◆ GOAL OF THE EXERCISE:
Write out, word for word, every line in the data below from the one containing "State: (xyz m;" to the one containing "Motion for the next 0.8", both of them included.

MATERIAL SUPPLIED: Begin

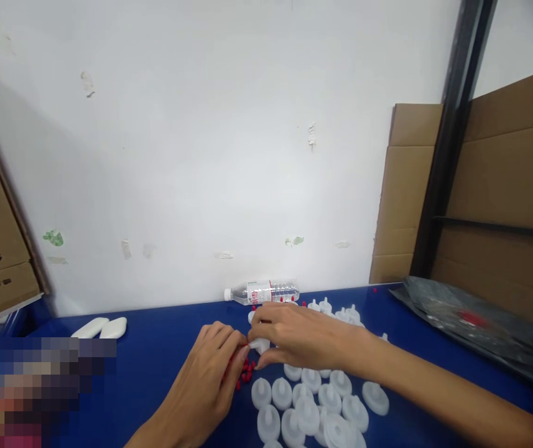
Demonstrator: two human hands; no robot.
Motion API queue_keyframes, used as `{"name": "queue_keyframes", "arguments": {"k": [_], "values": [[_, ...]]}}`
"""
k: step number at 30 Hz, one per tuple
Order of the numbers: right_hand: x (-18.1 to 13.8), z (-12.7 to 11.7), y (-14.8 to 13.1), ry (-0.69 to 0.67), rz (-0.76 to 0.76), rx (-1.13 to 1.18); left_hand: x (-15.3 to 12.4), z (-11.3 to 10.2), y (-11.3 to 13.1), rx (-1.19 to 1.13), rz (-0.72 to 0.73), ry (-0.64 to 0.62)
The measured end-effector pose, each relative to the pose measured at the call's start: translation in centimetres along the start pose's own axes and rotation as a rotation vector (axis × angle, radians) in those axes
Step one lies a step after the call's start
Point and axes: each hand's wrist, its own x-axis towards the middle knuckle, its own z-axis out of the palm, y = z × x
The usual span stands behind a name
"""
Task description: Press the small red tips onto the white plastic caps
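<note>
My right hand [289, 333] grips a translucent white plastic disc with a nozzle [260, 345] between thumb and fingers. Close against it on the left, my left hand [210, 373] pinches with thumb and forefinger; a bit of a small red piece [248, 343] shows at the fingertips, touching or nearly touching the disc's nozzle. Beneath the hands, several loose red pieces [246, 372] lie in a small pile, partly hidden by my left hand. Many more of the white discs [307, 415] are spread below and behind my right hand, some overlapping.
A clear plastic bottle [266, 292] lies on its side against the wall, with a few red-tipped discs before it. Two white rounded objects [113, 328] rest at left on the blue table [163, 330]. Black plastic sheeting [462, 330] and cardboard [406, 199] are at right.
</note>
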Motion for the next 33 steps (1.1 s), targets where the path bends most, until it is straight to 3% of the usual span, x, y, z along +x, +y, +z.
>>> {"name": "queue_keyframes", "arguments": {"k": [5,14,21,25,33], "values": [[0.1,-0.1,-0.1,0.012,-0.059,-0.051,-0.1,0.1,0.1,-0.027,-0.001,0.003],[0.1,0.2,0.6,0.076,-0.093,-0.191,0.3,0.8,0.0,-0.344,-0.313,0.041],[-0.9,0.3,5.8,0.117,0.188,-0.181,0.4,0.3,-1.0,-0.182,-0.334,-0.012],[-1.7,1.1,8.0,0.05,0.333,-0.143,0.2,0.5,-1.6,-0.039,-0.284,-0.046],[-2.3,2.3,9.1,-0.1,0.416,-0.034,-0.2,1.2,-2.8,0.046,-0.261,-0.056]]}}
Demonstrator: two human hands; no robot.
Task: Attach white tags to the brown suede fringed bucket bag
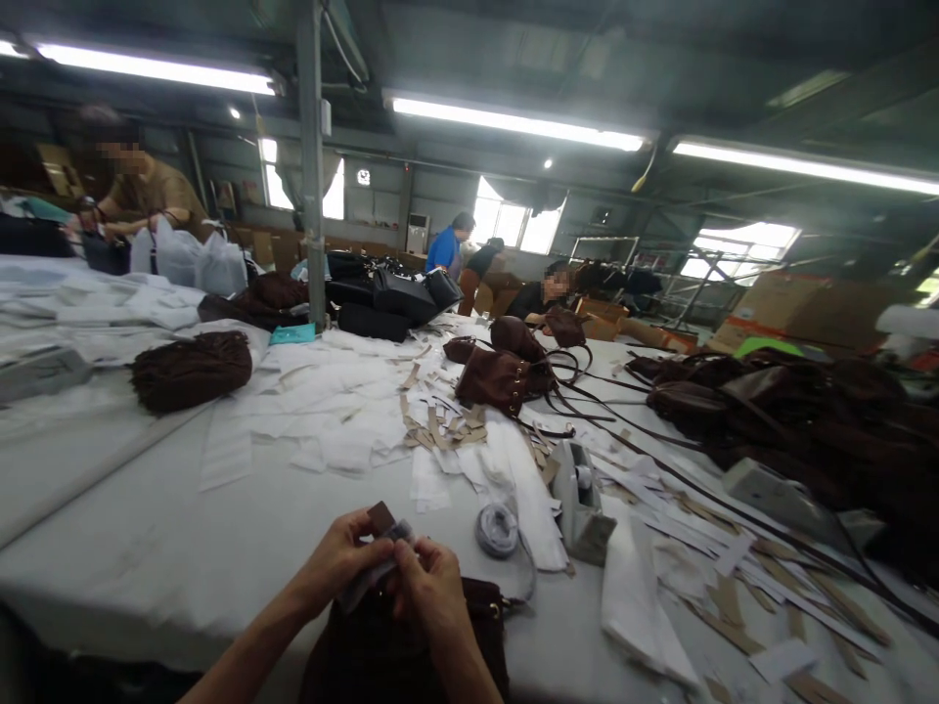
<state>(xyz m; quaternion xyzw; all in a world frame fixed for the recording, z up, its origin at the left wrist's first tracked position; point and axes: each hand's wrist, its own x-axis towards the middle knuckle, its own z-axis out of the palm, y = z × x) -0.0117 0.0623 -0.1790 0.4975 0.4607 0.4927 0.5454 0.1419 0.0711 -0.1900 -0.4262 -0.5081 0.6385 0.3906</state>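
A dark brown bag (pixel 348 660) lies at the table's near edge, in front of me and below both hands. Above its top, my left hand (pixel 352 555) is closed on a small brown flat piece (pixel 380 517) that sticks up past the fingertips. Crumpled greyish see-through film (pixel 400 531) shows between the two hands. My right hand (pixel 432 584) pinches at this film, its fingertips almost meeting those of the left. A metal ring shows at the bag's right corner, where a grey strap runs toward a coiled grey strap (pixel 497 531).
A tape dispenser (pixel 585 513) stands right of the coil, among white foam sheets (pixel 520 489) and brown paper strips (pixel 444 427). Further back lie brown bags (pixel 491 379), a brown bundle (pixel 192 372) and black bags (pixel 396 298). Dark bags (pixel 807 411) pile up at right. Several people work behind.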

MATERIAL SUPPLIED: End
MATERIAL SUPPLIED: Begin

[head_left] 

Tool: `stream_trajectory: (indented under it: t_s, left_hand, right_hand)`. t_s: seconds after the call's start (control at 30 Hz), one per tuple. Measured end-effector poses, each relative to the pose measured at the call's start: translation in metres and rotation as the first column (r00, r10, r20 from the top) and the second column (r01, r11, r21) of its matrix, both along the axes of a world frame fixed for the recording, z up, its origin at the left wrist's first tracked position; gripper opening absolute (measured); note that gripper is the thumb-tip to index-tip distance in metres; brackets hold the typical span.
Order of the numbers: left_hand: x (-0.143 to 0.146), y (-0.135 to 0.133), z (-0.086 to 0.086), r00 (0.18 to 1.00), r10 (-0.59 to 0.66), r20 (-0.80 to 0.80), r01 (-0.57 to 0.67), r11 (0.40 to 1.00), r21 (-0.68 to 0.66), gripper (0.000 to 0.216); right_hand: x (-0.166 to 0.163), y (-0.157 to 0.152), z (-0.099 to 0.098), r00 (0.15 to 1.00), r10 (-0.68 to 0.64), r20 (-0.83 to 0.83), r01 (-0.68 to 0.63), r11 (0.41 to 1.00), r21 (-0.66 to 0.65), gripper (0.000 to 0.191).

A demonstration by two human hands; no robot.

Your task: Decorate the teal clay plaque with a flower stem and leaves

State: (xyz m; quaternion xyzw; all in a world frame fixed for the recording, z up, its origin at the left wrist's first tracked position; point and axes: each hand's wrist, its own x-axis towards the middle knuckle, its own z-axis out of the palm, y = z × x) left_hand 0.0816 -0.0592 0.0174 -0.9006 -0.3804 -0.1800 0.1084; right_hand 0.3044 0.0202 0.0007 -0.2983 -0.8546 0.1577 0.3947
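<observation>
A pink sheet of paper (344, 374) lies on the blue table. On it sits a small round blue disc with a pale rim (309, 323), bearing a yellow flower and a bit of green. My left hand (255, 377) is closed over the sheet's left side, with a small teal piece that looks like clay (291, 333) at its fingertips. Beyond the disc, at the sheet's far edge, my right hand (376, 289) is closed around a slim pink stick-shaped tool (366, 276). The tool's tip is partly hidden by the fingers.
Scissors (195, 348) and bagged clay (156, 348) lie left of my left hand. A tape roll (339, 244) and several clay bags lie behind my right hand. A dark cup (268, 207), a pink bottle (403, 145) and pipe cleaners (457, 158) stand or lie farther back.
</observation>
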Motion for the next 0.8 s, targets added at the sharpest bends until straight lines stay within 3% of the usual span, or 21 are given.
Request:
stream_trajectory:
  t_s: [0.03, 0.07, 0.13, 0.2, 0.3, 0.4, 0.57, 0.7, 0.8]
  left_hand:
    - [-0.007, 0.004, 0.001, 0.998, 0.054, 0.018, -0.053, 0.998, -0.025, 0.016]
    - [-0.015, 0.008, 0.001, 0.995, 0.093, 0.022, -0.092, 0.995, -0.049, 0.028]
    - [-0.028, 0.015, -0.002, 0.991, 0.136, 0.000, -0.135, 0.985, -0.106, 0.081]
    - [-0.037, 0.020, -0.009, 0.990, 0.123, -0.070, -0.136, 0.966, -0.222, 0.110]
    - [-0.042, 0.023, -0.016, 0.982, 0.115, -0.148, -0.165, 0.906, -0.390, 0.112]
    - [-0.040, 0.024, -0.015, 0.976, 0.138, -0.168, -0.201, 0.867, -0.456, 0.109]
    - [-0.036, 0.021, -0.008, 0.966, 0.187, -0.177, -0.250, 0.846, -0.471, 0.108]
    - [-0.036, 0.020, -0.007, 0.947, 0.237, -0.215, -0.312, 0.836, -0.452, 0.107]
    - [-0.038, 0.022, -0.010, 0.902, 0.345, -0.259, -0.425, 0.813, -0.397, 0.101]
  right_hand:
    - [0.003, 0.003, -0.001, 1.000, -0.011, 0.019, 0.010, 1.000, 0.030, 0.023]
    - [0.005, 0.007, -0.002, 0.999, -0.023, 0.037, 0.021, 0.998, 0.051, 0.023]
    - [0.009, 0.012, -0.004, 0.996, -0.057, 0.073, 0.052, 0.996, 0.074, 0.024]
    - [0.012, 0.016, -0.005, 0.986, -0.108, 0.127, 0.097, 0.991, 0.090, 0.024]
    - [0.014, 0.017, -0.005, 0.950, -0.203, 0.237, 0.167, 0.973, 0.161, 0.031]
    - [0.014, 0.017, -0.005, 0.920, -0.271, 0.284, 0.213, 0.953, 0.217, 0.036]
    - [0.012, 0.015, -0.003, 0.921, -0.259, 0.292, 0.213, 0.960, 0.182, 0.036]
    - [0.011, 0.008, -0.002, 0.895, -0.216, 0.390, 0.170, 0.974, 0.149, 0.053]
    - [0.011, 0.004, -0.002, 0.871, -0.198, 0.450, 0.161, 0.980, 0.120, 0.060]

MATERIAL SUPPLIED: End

◆ YOUR RESPONSE:
State: (xyz m; quaternion xyzw; all in a world frame fixed for the recording, z up, its origin at the left wrist's first tracked position; point and axes: each hand's wrist, its own x-axis towards the middle knuckle, its own z-axis out of the palm, y = z × x) left_hand 0.0816 -0.0592 0.0174 -0.9006 -0.3804 -0.1800 0.1084; right_hand 0.3044 0.0202 0.0007 -0.2983 -0.8546 0.1577 0.3947
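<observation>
A pink sheet of paper (344, 374) lies on the blue table. On it sits a small round blue disc with a pale rim (309, 323), bearing a yellow flower and a bit of green. My left hand (255, 377) is closed over the sheet's left side, with a small teal piece that looks like clay (291, 333) at its fingertips. Beyond the disc, at the sheet's far edge, my right hand (376, 289) is closed around a slim pink stick-shaped tool (366, 276). The tool's tip is partly hidden by the fingers.
Scissors (195, 348) and bagged clay (156, 348) lie left of my left hand. A tape roll (339, 244) and several clay bags lie behind my right hand. A dark cup (268, 207), a pink bottle (403, 145) and pipe cleaners (457, 158) stand or lie farther back.
</observation>
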Motion for the next 0.8 s, targets added at the sharpest bends until straight lines stay within 3% of the usual span, or 21 are given.

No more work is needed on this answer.